_What you are asked to do_
Please retype the listing below exactly as it stands, skipping any pictures.
=== Begin Enclosure ===
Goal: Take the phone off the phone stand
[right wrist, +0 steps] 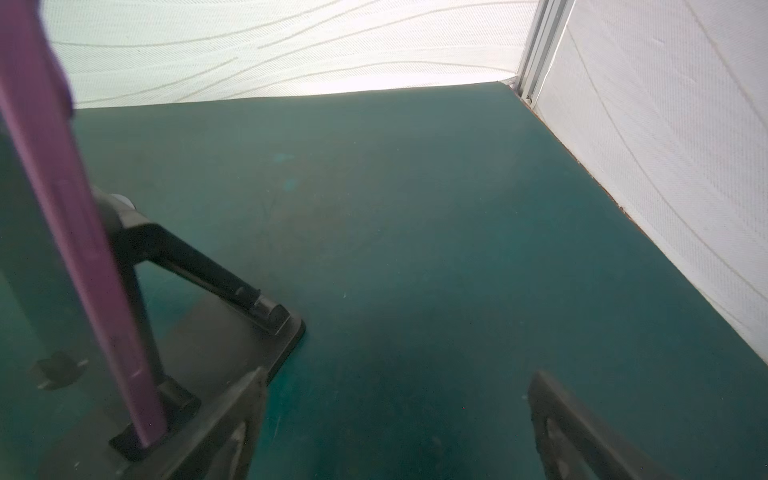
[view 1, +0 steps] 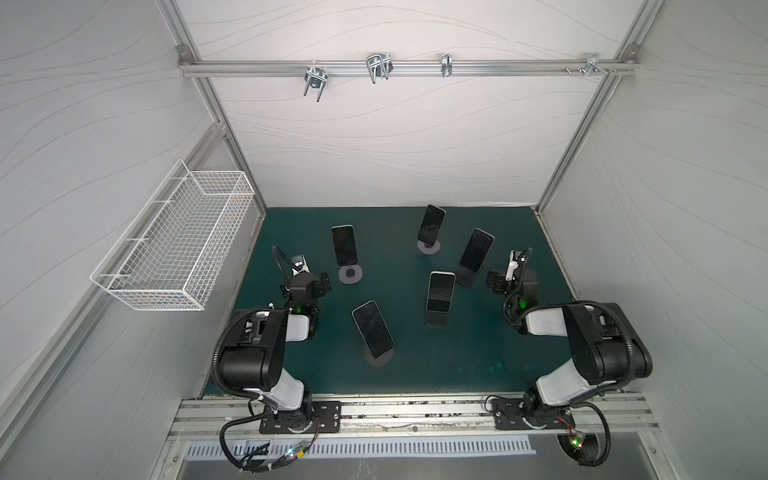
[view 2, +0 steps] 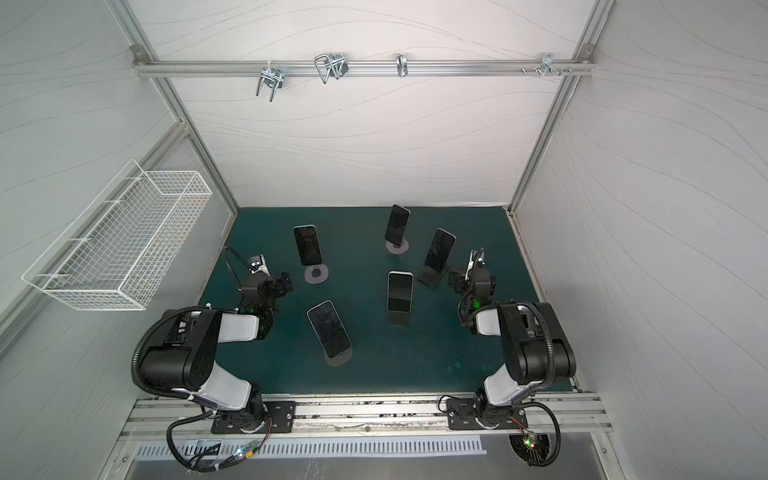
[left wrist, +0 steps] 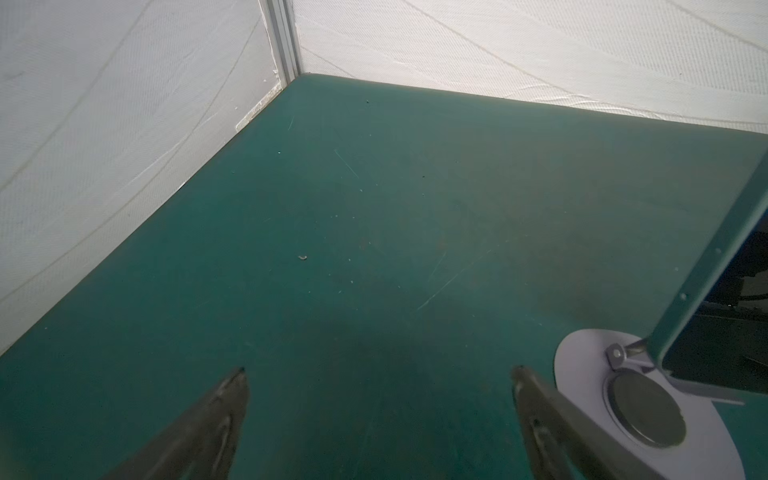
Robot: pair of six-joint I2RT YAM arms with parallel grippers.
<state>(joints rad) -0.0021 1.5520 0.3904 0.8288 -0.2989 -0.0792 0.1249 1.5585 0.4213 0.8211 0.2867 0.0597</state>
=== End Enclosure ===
_Answer to the exercise_
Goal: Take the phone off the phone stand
[right wrist, +0 steps] 
[view 1, +0 steps] 
[view 2, +0 steps] 
[left wrist, +0 steps] 
Robot: pair of six-joint I2RT YAM arms with parallel grippers.
<state>(joints rad) -0.0021 1.5520 0.3904 0.8288 -0.2989 -0.0792 0.1249 1.5585 0.4213 0.8211 0.2867 0.0597</state>

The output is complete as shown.